▶ Problem requirements: Scan the following material for the string "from" and copy each line in which it appears.

▶ Data section:
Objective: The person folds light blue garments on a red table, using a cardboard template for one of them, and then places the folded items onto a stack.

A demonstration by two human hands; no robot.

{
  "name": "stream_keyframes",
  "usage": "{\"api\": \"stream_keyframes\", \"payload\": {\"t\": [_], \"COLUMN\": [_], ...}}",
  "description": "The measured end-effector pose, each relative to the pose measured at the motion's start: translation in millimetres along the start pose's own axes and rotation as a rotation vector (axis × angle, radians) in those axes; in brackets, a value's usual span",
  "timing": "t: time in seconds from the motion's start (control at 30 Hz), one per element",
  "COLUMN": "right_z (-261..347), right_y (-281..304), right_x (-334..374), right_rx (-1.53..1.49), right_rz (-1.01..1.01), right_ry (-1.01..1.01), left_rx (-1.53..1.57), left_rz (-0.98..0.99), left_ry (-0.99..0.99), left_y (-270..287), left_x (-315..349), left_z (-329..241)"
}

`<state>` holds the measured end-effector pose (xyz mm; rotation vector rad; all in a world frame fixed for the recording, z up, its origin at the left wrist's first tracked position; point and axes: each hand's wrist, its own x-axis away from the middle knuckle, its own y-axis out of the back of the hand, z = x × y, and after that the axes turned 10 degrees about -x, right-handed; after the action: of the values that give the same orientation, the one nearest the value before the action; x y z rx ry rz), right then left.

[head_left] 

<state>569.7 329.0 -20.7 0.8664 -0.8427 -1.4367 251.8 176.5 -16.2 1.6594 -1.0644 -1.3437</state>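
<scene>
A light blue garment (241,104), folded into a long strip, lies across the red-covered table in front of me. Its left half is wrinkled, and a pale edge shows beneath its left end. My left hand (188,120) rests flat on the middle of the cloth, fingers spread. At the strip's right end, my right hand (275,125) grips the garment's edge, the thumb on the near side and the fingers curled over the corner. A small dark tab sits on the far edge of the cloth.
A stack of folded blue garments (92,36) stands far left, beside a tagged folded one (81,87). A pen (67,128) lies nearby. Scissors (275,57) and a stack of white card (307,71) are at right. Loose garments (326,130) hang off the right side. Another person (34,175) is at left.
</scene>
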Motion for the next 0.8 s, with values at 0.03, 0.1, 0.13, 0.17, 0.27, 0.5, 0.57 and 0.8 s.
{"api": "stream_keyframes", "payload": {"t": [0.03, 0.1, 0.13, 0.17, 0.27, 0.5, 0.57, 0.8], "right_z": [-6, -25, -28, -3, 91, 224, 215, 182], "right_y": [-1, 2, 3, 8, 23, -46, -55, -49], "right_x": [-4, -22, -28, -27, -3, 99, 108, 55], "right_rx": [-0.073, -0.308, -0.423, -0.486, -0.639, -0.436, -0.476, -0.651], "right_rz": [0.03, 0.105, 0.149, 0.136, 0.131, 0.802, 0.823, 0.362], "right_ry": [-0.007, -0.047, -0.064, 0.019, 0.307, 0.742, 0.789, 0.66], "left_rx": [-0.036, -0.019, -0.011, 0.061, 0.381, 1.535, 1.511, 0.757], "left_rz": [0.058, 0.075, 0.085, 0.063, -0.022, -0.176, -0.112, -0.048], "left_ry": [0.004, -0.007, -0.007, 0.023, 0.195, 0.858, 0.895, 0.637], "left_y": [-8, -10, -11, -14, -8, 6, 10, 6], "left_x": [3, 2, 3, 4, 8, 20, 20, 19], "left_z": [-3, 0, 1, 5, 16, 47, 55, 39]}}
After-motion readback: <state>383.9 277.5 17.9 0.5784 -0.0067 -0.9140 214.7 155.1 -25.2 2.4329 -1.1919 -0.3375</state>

▶ Solution to this problem:
  "timing": "t: time in seconds from the motion's start (control at 30 Hz), one per element",
`<state>` holds the measured end-effector pose (xyz mm; rotation vector rad; all in a world frame fixed for the recording, z up, its origin at the left wrist's first tracked position; point and axes: each hand's wrist, its own x-axis away from the middle knuckle, its own y-axis out of the back of the hand, z = x × y, and after that the axes turned 10 degrees about -x, right-handed; after the action: of the values that give the same orientation, the one nearest the value before the action; x y z rx ry rz), right then left.

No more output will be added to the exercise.